## Task objective
Please quote the material exactly, every line of it.

## Exercise data
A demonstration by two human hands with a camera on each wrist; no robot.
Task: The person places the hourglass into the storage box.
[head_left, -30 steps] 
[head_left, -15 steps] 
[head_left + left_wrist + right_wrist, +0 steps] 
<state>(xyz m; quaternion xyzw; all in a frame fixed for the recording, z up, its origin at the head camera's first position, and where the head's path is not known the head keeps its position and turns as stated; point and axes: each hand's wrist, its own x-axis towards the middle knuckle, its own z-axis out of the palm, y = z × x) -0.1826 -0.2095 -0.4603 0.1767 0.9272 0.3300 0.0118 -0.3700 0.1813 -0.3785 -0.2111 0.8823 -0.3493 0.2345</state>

## Task answer
A demonstration by two human hands with a camera on each wrist; no robot.
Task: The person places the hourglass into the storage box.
[head_left, -30 steps] 
[head_left, -15 steps] 
[head_left + left_wrist + right_wrist, +0 steps] 
<state>(xyz m; quaternion xyzw; all in a frame fixed for the recording, z up, its origin at the head camera's first position, and where the head's path is not known the head keeps its position and turns as stated; point and axes: each hand's wrist, its own x-axis towards the middle knuckle, its own z-axis out of the palm, y = z × x) -0.1826 -0.2095 -0.4603 0.1767 0.9272 0.3300 0.0118 -0.3700 0.1813 -0.3785 -0.2111 0.8823 -0.3493 0.2345</state>

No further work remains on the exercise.